Chris Price

Personal information
- Full name: Christopher James Price
- Date of birth: 30 March 1960 (age 65)
- Place of birth: Hereford, England
- Height: 5 ft 10 in (1.78 m)
- Position(s): Full back

Youth career
- –: Hereford United

Senior career*
- Years: Team / Apps / (Gls)
- 1977–1986: Hereford United / 330 / (27)
- 1986–1988: Blackburn Rovers / 83 / (11)
- 1988–1992: Aston Villa / 111 / (2)
- 1992–1993: Blackburn Rovers / 19 / (3)
- 1993–1994: Portsmouth / 18 / (0)
- 1994: Dallas Sidekicks (indoor) / 11 / (1)
- 199x–1996: Cinderford Town

Managerial career
- 1996–1997: Newport
- 1997–xxxx: Cinderford Town

= Chris Price (footballer) =

English footballer

Christopher James Price (born 30 March 1960) is an English former footballer who made 561 appearances in the Football League and Premier League, playing for Hereford United, Aston Villa, Blackburn Rovers and Portsmouth. He played as a right-back.

==Career==
Price began his career at home town club Hereford United where he quickly became the first choice right back. In ten seasons at Hereford he amassed over 330 appearances, at the time a club record. Notably he scored the equalising goal against Arsenal in the 1984–85 FA Cup Third Round. At the end of the 1985–86 season, he was chosen Hereford's Player of the Year, and was then sold to Blackburn Rovers for £25,000, stepping up two divisions.

His first spell at Ewood Park lasted two seasons and he was a regular in the side.

Price was sold on to Aston Villa for £150,000 and played First Division football for the first time in his career. After four seasons as a regular at Villa Park he was sold back to Blackburn for £100,000. His second spell – although short – was very successful as he netted crucial goals which helped Rovers win promotion to the newly formed Premier League. He moved on to Portsmouth where injury ended his professional career.

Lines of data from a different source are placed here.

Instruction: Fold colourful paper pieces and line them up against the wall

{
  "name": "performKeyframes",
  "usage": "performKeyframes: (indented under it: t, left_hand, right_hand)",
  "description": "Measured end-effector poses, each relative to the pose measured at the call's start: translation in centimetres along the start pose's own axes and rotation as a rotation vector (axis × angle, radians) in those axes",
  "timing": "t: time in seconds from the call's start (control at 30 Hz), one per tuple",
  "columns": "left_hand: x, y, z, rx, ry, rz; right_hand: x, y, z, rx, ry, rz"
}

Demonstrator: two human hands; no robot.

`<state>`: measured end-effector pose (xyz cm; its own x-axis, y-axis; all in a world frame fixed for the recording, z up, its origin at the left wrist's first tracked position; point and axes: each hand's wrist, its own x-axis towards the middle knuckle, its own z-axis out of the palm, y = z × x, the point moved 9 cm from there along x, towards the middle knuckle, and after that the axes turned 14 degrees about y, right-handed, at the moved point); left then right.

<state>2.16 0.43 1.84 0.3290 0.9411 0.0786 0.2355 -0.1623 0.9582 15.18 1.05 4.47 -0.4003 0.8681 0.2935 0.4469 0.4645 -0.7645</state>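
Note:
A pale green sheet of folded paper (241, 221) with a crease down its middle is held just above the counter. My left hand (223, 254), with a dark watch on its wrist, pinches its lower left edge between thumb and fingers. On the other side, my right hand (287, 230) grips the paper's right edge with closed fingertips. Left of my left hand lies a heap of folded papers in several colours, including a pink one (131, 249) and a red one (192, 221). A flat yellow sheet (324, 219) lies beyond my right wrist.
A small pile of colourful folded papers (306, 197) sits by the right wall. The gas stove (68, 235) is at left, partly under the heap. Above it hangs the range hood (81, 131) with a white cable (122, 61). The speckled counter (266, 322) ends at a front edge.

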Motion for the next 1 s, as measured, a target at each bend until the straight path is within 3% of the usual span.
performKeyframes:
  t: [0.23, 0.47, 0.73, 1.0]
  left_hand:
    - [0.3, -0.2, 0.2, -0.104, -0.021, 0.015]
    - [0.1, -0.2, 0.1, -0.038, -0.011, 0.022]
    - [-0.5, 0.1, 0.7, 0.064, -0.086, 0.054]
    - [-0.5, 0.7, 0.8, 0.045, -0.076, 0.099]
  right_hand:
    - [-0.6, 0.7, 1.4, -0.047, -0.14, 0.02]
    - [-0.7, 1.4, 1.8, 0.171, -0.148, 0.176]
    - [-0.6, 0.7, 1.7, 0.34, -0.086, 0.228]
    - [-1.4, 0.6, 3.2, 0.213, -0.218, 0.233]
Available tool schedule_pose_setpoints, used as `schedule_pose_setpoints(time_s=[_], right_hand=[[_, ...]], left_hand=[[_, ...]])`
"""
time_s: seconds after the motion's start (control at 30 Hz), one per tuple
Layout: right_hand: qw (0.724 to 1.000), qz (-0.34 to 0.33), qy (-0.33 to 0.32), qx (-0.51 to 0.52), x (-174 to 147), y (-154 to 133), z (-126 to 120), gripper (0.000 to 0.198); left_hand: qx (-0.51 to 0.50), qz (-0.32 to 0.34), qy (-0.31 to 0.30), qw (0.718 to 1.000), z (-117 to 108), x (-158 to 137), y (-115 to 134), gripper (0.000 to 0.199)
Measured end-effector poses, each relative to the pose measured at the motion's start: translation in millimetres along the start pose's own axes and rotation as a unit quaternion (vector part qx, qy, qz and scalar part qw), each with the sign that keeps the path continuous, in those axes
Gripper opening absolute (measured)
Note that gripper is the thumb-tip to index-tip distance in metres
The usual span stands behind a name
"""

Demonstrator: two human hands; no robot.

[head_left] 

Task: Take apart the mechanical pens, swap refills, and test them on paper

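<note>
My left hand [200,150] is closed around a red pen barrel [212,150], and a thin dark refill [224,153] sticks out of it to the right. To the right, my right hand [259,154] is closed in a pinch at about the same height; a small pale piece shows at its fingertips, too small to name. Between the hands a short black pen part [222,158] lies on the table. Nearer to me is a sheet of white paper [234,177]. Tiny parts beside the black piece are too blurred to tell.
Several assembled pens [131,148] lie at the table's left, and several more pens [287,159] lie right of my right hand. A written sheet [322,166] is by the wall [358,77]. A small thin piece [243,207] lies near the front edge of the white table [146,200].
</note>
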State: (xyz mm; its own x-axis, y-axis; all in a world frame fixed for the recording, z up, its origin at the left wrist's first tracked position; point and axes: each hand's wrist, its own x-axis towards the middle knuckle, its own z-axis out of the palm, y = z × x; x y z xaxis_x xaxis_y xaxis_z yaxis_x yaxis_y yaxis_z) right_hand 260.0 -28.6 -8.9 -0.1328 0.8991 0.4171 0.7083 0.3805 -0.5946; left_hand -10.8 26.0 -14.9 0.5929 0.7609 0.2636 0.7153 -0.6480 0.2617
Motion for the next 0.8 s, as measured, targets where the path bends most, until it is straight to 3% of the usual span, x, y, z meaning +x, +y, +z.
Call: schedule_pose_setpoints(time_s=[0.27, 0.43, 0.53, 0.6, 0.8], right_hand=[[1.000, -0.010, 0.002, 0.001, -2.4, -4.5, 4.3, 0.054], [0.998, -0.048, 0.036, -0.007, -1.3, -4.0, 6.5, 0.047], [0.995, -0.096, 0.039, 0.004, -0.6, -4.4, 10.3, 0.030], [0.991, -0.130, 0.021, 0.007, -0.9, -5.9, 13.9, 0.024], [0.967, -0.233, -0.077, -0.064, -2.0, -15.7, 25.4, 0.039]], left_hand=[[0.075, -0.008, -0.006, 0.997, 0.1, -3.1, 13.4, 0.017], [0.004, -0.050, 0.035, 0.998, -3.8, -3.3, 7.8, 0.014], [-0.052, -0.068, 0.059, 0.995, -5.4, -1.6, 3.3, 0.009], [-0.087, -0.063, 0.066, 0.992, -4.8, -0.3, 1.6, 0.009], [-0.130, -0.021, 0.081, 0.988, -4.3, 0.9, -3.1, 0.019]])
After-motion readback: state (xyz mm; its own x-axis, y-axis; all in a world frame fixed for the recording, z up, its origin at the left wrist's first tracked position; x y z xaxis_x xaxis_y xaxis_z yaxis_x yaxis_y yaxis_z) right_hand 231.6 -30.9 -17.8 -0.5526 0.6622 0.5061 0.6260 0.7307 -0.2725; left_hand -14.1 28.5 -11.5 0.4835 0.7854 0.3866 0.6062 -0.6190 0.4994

Price then played for Southern League Southern Division club Cinderford Town, scoring against Conference club Bromsgrove Rovers to help Cinderford through to the Second Round proper of the 1995–96 FA Cup. After a spell on the staff of Cheltenham Town, Price was appointed manager of Newport in late 1996, a post he left at the end of the season with Newport relegated from the Southern League Premier Division. In September 1997 he returned to Cinderford as manager.

Price moved to Spain in 2003 where he was involved with Charlton Athletic's European Soccer School in Torrevieja. He then emigrated to Australia.

Price was swept out to sea by a rip current off a beach near his home in Queensland in January 2011. Local lifeguards found him a short time later face down in the water and not breathing. While he was being resuscitated, he suffered a cardiac arrest and he was taken to the Acute Care Unit at Gold Coast Hospital in Southport. After he was released home, he contracted pneumonia due to the amount of sea water that had infiltrated his lungs, for which he was placed on medication.